Lines where the string "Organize" appears are to be copied from the entries below.

■ ■ ■ ■

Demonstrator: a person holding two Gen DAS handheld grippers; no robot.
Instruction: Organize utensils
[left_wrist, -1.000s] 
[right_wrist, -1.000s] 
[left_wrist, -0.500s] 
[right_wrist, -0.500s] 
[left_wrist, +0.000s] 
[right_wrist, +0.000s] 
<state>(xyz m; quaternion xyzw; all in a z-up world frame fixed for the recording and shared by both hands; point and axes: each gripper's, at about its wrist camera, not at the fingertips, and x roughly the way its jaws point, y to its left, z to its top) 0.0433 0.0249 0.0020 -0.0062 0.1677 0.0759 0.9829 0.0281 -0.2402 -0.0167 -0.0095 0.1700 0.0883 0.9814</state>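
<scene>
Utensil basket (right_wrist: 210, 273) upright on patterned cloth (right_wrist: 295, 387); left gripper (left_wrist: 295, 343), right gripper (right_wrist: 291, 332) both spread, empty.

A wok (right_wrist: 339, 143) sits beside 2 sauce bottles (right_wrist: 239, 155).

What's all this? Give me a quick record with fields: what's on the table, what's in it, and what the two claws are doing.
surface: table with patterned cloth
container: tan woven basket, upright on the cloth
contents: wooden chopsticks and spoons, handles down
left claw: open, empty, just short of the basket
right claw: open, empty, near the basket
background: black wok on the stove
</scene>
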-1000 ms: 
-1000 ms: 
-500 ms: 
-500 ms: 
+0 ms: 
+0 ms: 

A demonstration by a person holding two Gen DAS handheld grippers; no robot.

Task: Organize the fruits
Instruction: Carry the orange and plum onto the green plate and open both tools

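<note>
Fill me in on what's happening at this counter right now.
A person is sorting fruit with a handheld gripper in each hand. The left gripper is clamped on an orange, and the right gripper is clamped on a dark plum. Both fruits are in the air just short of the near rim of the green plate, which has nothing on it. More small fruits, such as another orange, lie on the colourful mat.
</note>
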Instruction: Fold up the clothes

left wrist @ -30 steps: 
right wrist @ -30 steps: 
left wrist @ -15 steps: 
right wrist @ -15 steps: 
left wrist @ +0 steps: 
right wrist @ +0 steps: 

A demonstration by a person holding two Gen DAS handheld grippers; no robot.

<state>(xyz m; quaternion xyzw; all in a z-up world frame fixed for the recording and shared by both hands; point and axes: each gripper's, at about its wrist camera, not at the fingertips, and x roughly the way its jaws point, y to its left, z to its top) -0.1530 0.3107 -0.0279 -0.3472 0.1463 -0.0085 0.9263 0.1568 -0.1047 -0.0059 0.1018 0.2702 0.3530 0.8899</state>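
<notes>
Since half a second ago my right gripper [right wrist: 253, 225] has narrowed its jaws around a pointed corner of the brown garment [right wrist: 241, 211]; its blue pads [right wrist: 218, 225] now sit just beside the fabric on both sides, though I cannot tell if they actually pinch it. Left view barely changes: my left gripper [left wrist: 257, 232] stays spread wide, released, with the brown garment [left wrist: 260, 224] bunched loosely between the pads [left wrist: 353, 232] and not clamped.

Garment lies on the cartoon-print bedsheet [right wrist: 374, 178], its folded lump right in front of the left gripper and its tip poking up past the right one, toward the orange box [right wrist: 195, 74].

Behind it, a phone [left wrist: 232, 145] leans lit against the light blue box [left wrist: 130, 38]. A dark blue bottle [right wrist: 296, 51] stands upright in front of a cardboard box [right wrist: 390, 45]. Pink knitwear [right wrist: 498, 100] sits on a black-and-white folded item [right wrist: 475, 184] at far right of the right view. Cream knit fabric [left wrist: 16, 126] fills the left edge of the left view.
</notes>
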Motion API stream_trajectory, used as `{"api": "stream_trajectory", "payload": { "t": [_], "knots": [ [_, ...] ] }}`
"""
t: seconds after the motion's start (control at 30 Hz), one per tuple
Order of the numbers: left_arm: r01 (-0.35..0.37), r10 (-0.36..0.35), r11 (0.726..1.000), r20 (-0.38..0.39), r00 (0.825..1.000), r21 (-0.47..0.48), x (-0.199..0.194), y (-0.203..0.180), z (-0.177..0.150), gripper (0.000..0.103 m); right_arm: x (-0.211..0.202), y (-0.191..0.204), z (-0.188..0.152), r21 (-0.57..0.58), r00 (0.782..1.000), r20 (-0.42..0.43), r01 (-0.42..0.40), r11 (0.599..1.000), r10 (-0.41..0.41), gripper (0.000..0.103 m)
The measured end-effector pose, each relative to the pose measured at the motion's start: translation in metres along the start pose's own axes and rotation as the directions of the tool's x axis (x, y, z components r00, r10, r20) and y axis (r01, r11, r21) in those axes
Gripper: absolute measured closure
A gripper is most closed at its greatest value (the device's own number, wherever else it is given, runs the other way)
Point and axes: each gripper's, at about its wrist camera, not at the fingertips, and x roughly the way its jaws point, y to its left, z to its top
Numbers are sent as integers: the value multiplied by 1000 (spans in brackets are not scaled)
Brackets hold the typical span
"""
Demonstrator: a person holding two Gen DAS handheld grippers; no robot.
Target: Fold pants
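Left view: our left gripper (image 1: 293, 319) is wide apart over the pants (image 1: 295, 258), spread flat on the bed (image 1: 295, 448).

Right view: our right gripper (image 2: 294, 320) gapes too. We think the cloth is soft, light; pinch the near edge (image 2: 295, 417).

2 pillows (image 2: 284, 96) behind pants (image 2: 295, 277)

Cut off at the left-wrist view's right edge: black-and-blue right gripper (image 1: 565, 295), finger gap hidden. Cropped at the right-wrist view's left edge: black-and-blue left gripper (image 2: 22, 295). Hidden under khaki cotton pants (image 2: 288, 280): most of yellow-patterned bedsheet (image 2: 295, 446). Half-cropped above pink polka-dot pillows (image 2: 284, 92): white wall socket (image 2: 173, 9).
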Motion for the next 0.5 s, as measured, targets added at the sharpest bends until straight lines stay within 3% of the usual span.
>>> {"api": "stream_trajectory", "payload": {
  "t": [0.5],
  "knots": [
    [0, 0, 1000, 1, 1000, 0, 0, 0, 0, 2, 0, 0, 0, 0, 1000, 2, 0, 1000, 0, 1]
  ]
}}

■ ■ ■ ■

Answer below
Instruction: Organize utensils
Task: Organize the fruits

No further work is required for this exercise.